WHAT THIS TASK INVOLVES: Only the lines below starting at the one containing "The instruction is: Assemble" and ending at the one containing "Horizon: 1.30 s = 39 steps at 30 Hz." belong in the answer, each copied exactly.

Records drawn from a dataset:
§ §
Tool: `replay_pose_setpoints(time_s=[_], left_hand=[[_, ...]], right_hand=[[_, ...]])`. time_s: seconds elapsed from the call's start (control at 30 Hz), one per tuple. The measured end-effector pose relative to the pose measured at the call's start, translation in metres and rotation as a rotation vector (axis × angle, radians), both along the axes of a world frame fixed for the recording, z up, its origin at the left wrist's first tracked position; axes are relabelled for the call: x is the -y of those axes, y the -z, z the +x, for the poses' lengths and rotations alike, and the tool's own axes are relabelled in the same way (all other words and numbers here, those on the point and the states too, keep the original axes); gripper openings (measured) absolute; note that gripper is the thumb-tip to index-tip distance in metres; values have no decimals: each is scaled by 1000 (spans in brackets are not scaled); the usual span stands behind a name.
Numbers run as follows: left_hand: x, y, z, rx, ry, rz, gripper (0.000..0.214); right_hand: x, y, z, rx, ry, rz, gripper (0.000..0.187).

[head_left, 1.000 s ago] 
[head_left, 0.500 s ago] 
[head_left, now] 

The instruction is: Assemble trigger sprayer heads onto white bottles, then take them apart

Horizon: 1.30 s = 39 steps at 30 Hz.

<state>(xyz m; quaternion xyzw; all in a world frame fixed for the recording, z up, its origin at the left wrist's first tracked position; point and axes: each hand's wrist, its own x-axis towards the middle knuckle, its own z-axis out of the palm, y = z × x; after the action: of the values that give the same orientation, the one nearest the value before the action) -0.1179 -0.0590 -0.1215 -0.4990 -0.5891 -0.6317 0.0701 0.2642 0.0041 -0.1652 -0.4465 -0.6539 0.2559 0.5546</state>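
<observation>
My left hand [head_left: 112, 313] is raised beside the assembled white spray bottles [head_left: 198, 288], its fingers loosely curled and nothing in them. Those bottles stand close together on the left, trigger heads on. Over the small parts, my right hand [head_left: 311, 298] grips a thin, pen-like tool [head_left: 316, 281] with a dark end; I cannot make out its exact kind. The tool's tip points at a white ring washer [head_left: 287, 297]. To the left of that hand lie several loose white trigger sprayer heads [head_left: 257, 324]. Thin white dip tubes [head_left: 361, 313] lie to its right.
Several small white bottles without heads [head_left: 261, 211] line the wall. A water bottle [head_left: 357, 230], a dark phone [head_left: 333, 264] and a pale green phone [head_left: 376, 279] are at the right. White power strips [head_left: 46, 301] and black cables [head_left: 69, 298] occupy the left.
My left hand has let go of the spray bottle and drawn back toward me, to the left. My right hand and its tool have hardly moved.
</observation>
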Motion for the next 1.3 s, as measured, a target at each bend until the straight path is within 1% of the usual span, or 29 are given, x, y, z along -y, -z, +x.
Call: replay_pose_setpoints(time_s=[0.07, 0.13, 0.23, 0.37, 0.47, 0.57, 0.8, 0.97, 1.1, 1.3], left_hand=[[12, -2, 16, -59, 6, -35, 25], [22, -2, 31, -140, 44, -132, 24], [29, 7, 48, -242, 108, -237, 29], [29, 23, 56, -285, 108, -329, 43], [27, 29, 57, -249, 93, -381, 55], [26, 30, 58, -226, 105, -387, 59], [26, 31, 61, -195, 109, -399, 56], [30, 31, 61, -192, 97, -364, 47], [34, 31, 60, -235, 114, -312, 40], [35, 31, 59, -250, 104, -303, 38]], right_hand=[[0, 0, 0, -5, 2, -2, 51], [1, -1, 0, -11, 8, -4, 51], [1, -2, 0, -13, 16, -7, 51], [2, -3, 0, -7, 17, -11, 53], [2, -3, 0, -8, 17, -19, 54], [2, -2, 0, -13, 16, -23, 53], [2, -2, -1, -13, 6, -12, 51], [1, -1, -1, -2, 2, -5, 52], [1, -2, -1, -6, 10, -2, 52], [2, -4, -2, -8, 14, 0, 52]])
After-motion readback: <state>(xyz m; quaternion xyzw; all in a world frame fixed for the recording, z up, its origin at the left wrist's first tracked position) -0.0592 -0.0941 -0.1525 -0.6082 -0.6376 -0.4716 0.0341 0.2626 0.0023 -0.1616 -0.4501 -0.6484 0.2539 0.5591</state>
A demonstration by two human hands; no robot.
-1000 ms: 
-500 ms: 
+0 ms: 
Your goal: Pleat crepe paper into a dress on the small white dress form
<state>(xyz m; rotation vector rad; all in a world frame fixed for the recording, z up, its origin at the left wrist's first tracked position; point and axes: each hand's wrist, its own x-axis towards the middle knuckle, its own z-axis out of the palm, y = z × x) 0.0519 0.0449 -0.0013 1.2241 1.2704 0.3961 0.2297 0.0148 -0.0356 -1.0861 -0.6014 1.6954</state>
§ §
TASK RESPONSE:
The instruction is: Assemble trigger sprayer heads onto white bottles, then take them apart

Horizon: 1.30 s = 39 steps at 30 Hz.

The work on this exercise has been completed.